For that reason, I'm proud of the parents who are keeping their kids in our community school, and who have decided that the best way to help their kids get a great education is to work to support the staff and help make the school as good as it can be.
When I talk to other parents who are on the fence about going to our public school, I always mention my old high school, on the historically working-class side of town. I went back there to coach girls' track and cross-country after I graduated from college, and I was struck at how much I liked the kids. They were a diverse bunch, and there was something great about going to meets and seeing them all together -- boys and girls, white, African-American, Asian and Latino -- cheering for each other, fooling around, and generally getting along. It struck me then that some of the ugly cliquishness we read so much about lately -- "queen bee" girls, the obsession with money and designer labels, and all the other poisonous elements of the culture I'd like to shield my own kids from -- were much less in evidence at my old school than at some elite, private institutions. Part of the reason was that there were so many different kinds of people, from so many different backgrounds, no one really had a chance to establish a monopoly on popularity or status.
That democratic spirit is one reason I fell excited about my daughter starting public school. Besides learning reading and math and all the rest of those important accomplishments, I want her to develop into a happy, healthy, kind person with good values.

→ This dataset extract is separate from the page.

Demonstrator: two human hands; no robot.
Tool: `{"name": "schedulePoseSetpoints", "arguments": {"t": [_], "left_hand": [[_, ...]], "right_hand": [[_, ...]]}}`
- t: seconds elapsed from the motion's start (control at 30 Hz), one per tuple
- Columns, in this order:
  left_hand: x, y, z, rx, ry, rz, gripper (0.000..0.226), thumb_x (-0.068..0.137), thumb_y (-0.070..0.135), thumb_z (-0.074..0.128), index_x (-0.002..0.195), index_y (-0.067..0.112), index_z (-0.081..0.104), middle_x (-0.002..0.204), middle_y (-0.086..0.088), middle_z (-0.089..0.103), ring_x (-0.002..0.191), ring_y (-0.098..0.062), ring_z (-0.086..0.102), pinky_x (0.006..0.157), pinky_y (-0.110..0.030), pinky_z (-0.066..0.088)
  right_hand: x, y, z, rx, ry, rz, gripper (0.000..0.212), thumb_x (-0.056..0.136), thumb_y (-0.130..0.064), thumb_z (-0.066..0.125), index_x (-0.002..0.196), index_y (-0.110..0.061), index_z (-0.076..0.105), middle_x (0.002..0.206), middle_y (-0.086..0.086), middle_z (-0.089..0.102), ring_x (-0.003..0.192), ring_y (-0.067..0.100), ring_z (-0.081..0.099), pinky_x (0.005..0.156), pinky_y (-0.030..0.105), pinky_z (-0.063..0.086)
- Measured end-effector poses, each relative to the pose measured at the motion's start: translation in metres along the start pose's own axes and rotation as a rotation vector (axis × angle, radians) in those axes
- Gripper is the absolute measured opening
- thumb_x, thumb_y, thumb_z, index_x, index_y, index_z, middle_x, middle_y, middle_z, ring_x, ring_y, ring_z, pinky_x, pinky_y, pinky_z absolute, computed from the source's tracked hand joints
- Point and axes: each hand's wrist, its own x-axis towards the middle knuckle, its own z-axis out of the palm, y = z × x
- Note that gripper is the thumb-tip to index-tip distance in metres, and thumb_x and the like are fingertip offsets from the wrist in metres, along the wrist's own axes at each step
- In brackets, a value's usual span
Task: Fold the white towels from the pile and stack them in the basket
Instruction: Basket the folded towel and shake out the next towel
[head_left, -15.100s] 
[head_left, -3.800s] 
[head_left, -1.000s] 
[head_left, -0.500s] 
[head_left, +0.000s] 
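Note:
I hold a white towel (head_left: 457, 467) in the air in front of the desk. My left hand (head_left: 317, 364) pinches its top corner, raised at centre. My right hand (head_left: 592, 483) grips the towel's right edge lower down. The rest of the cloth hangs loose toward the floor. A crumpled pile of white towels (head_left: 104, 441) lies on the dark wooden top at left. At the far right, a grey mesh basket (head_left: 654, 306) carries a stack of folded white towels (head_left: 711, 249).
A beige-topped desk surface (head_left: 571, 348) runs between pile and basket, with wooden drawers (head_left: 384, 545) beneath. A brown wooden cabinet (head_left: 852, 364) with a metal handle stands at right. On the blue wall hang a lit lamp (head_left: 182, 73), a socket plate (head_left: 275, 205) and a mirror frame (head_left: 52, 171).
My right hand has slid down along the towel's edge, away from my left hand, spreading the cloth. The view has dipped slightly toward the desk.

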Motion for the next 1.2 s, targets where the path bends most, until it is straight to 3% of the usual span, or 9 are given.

Going to public school can nurture that.
To make it work, parents have to have less of a consumer mentality and more of a cooperative, civic-minded focus. It strikes me that the consumer mentality some of us develop when our kids are in preschool leads directly to a kind of victim mentality. We set out to try to get our kids the best education we can afford. From vouchers to Catholic schools to tony private institutions, more and more places give more and more parents the ability to exercise their consumer power. There's even a theory among conservatives that this sort of behavior will make the public schools better: that they will be forced to improve as more parents vote with their feet.
But so far, this year, I am most impressed by the parents I know who are acting on the idea that we must invest in the community where we live, and work to make it good for all of us. At some point you have to stop shopping around and make the best of things where you are. At least, that's the idea I'd like my kids to grow up with.